Start of RECORDS FOR THE TASK

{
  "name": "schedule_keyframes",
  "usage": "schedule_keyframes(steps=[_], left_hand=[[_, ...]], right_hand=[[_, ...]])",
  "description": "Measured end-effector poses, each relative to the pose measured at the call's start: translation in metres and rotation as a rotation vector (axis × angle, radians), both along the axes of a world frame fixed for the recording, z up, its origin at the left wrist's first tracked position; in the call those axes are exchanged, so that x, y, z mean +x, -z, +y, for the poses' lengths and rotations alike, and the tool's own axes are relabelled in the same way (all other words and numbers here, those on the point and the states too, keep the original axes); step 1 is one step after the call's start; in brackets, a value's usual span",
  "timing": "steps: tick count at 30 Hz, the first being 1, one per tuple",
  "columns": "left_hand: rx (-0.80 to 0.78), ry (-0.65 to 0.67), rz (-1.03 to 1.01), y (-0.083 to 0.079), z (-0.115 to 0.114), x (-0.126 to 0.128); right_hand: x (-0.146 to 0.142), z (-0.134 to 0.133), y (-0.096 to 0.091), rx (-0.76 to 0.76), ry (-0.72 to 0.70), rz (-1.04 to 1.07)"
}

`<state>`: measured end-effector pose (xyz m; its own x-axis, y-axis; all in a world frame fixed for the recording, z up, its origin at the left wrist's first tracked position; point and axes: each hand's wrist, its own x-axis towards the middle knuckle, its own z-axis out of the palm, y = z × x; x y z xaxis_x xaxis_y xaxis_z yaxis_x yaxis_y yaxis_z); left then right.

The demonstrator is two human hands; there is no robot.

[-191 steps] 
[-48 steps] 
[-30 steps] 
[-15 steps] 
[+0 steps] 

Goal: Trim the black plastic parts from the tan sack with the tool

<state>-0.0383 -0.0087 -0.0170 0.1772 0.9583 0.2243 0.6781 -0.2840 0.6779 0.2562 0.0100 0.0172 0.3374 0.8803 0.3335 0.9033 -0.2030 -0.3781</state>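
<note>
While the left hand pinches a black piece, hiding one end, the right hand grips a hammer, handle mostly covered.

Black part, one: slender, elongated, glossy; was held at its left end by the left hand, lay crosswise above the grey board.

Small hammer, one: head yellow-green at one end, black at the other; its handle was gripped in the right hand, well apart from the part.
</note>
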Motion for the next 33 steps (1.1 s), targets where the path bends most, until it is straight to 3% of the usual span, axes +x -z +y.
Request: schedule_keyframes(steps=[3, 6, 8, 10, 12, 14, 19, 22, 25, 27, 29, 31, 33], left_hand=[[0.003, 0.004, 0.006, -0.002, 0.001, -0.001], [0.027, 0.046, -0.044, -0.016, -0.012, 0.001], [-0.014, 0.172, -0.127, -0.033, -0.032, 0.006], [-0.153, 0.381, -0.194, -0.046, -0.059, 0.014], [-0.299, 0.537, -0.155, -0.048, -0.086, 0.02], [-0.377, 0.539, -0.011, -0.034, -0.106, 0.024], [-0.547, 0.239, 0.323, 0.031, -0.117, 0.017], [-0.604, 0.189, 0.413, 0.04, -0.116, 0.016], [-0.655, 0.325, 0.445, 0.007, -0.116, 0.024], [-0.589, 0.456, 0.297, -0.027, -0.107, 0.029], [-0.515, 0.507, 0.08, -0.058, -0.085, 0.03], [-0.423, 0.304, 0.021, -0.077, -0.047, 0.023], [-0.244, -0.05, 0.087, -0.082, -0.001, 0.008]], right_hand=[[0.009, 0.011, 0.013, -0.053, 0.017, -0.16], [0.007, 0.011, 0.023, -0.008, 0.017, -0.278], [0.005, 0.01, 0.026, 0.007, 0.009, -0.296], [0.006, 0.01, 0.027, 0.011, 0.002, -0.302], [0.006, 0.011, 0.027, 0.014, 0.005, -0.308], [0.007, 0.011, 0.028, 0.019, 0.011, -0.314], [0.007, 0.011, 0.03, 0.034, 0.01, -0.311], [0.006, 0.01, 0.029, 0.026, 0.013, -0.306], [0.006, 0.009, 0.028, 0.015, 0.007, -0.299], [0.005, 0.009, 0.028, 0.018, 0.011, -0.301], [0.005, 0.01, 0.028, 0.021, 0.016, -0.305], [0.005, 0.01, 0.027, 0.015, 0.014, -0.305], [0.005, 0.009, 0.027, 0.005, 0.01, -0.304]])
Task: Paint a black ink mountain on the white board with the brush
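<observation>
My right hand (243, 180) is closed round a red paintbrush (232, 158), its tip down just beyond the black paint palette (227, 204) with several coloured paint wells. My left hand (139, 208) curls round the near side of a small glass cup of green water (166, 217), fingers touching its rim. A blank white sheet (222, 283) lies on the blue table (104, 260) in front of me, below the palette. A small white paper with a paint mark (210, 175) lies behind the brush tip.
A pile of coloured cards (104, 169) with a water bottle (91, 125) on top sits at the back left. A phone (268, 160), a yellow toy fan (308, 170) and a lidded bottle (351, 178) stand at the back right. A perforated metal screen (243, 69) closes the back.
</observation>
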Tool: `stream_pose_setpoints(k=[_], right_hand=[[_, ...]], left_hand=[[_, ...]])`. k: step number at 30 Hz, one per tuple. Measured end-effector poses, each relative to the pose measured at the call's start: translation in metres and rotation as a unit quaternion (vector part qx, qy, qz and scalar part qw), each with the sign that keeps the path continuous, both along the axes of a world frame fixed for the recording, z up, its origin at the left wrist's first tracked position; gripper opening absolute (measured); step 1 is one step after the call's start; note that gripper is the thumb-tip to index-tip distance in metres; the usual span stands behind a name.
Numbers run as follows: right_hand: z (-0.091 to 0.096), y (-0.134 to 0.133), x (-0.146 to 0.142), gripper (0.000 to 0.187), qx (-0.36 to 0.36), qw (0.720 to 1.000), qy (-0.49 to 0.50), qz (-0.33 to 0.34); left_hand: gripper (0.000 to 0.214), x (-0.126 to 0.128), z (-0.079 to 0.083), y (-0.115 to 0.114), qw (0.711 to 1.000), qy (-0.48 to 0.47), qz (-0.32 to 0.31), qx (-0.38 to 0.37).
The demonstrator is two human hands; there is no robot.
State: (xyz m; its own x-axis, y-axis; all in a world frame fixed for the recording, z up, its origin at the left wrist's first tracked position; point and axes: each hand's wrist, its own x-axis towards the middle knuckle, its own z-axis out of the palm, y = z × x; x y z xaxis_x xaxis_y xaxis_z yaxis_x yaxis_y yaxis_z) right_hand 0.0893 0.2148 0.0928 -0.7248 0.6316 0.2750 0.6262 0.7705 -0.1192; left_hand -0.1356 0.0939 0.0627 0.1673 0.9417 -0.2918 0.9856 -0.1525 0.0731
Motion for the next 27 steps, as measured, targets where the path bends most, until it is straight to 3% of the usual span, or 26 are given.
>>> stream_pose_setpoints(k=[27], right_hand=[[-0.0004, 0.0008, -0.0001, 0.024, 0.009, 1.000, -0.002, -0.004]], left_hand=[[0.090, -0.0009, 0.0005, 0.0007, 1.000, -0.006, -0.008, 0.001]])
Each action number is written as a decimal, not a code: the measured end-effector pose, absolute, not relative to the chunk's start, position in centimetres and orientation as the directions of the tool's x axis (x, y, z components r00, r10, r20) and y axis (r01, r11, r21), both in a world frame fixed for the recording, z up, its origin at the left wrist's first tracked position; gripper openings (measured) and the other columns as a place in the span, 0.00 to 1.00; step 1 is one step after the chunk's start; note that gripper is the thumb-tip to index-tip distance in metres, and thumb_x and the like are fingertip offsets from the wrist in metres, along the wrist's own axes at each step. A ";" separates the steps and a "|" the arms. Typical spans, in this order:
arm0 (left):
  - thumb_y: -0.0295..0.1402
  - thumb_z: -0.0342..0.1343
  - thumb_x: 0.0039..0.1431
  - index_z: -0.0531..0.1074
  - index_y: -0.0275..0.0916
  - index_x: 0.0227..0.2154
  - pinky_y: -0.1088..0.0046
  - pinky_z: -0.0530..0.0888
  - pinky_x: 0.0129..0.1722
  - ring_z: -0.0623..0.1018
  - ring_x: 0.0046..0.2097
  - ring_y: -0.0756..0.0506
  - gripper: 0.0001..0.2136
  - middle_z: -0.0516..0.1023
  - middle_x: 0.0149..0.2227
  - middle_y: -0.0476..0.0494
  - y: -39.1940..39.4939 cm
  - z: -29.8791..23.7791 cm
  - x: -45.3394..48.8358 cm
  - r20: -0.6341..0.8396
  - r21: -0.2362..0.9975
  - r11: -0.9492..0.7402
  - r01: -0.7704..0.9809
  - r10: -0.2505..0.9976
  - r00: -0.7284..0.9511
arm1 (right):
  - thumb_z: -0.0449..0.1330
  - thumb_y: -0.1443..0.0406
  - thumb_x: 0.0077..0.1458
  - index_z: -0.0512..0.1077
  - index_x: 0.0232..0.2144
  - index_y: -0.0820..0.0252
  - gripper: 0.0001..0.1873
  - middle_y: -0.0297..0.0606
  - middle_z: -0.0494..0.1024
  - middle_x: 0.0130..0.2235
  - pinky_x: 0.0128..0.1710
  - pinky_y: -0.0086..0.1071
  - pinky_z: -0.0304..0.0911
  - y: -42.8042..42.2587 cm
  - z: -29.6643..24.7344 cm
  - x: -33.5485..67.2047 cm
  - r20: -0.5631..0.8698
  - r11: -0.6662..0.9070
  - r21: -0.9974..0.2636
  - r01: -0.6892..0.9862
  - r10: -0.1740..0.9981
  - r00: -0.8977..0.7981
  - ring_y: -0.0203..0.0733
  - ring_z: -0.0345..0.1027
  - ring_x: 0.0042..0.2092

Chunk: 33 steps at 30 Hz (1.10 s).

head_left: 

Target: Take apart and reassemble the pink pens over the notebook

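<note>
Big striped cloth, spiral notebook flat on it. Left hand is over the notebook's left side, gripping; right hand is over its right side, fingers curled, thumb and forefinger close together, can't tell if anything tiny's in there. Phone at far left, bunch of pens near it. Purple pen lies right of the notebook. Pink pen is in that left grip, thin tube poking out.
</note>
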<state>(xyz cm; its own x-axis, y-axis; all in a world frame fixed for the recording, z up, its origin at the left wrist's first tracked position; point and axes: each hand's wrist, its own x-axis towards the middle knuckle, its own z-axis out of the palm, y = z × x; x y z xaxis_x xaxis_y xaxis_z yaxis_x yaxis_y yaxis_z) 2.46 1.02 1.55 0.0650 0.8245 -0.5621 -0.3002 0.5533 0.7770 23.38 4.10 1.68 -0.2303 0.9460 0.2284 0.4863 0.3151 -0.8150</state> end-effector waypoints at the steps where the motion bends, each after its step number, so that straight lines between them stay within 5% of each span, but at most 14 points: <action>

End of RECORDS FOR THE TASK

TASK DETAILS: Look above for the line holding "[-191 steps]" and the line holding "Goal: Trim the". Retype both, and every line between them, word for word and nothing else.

YOUR RESPONSE:
[-191 steps] 
[-48 steps] 
[-30 steps] 
[-15 steps] 
[+0 steps] 

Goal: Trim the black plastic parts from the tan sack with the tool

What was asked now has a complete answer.